ABOUT THIS EXERCISE:
Go through the data below and copy each line that includes "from".

DATA PROVIDED:
::::::::::

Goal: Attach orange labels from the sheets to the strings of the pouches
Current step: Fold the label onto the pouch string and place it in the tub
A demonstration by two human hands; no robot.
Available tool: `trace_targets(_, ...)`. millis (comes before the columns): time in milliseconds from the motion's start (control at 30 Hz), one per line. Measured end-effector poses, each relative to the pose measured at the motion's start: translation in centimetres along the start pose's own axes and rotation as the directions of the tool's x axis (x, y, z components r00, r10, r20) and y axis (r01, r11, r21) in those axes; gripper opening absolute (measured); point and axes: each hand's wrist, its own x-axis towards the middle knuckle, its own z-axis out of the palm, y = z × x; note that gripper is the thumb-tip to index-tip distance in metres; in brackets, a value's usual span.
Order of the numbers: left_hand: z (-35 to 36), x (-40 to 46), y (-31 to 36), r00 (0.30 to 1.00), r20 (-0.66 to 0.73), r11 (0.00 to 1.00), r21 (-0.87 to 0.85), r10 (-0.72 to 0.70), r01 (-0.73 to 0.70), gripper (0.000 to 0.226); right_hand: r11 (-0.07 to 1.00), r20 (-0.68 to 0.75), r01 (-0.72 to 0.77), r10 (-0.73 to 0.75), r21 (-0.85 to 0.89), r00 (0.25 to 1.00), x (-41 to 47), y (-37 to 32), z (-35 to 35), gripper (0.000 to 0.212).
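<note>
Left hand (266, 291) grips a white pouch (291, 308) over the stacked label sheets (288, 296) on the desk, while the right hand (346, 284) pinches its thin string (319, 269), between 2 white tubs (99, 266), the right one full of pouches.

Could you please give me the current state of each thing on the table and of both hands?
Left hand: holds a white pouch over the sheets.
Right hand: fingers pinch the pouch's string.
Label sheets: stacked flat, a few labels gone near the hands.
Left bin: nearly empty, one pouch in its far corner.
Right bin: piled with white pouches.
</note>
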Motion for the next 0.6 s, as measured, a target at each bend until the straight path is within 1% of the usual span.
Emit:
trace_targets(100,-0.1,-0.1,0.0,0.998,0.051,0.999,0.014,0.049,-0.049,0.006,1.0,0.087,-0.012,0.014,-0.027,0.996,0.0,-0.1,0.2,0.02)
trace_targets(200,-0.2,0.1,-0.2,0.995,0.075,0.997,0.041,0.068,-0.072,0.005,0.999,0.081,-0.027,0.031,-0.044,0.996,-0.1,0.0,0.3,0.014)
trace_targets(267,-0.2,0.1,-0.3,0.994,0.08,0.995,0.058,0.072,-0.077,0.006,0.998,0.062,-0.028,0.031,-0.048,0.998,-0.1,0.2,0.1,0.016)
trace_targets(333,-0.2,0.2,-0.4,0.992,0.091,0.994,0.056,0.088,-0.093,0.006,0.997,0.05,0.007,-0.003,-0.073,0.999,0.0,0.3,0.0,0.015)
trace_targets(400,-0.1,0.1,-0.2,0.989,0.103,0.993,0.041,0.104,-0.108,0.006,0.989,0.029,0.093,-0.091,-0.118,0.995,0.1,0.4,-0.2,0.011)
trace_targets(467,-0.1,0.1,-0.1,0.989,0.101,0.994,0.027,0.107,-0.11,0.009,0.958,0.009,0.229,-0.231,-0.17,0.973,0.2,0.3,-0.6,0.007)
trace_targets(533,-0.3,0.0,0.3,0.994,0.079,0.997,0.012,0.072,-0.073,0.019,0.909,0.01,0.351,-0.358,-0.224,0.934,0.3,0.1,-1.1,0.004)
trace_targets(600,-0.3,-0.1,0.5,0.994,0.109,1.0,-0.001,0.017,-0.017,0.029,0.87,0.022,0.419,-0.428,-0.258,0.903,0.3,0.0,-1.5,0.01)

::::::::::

ANSWER SPACE:
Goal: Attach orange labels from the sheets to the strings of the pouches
Available tool: `trace_targets(_, ...)`. millis (comes before the columns): time in milliseconds from the motion's start (control at 30 Hz), one per line. Measured end-effector poses, each relative to the pose measured at the motion's start: translation in centimetres along the start pose's own axes and rotation as the directions of the tool's x axis (x, y, z components r00, r10, r20) and y axis (r01, r11, r21) in those axes; gripper opening absolute (measured); point and axes: each hand's wrist, its own x-axis towards the middle knuckle, its own z-axis out of the palm, y = z × x; note that gripper is the thumb-tip to index-tip distance in metres; in brackets, a value's usual span.

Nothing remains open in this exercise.